Il gesticulait en parlant sur la terrasse balayée par un vent froid. Les rares passants s’arrêtaient, le regardaient, puis continuaient leur chemin. Il se calma soudain et tira sa montre. On l’attendait à son bureau. « Qu’on m’attende ! » pensa-t-il. Et il reprit sa marche errante.

D’un ciel fuligineux tombaient quelques flocons de neige glacés que le vent emportait en tourbillons.

Il ne cessait de penser au mensonge d’Ariane. En un éclair, elle en avait conçu la nécessité et, du coup, s’était élevée à une hauteur qui donnait le vertige. Il éprouvait à la voir juchée si haut l’angoisse qu’on a à suivre des yeux un acrobate qui, au cintre du cirque, tente un exercice où il peut perdre la vie.
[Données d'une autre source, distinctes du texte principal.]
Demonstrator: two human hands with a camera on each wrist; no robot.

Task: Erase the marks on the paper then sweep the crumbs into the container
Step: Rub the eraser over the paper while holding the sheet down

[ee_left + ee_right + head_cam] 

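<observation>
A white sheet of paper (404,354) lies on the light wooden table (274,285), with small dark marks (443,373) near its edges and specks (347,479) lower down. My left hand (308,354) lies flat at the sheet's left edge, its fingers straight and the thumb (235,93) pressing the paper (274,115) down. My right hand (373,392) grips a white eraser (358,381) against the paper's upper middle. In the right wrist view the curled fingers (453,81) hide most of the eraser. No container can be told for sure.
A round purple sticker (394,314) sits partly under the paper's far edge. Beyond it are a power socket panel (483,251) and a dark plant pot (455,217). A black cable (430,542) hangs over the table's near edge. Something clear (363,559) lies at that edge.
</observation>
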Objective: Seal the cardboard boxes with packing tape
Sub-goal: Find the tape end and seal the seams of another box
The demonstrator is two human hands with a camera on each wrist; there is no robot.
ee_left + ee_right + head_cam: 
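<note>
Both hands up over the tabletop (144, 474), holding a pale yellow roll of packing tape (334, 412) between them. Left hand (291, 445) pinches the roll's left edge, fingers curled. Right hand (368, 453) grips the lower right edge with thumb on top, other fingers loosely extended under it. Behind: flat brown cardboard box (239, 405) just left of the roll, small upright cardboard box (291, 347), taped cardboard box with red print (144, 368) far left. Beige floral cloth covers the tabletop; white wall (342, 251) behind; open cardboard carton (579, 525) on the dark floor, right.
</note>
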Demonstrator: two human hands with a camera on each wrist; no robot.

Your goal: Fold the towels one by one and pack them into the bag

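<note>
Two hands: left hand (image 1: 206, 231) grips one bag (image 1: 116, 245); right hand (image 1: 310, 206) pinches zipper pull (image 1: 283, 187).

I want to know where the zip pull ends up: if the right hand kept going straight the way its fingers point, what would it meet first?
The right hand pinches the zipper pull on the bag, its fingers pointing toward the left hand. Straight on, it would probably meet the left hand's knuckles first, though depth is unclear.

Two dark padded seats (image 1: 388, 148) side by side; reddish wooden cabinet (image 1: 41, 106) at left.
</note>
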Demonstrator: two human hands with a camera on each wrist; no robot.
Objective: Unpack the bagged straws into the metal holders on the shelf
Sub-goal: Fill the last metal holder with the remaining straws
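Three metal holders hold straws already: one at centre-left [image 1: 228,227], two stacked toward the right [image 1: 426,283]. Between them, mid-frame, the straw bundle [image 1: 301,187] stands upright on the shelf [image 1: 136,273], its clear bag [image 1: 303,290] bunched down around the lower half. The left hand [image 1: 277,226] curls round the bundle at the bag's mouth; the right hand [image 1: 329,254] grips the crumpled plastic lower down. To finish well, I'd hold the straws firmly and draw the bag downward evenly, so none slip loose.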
Mais le prodige était d’avoir eu l’héroïsme de jouer ce rôle de casse-cou pendant presque un an de vie quotidienne. Dans une intimité de chaque instant, elle avait su perpétrer ce mensonge et le nourrir au cours changeant des jours et des nuits. Mieux elle l’aimait, mieux elle se cachait de lui, trouvant dans son orgueil la force de soutenir contre elle-même un impossible combat. Elle voyait l’effet funeste de sa tactique sur son amant. Il la rudoyait ; il la faisait pleurer. Et peut-être ne pouvait-il arriver à l’aimer à cause de l’image haïssable d’elle-même qu’elle imprimait en lui. Elle avait supporté cette pensée ; elle avait subi ces humiliations. Mais dans l’angoisse et dans les larmes, en secret elle triomphait. Plus il l’abaissait et plus elle grandissait.

Et cependant, dans l’ardeur de la lutte elle se dévorait elle-même. Elle aimait. On ne fait pas sa place à l’amour. Une fois né, il envahit l’être entier. Il avait sauté à la gorge de l’orgueil et s’efforçait de le terrasser. Chaque épisode d’une lutte longue de dix mois était écrit avec du sang, car des défaites qu’elle subissait dans son combat contre elle-même, elle se vengeait sur Constantin. Il notait une progression dramatique dont il pouvait retracer les phases récentes. C’était l’histoire de la petite maison des faubourgs, histoire intolérable par le louche qu’elle enfermait ; puis celle plus haïssable encore de l’heure passée dans les bras du docteur, amant de Varvara Petrovna, et enfin, enfin, la liste complète de ceux qui, une nuit, une semaine ou un mois, l’avaient possédée… Maintenant, c’est tout. Elle est à bout de forces ; l’orgueil surhumain qui l’a soutenue est écrasé. Elle ne peut mentir davantage… Un sentiment plus puissant l’emporte. Elle n’est plus qu’amour. Alors la confession simple, nue, sans un geste, sans un accent, mille fois plus poignante par le ton uni sur lequel elle est faite, de la vérité.

Constantin restait éperdu devant ce duel inconcevable. Il jugeait de l’héroïsme de cette petite fille à l’incommensurable grandeur de l’amour qui l’avait amenée, le matin même, à se livrer à lui.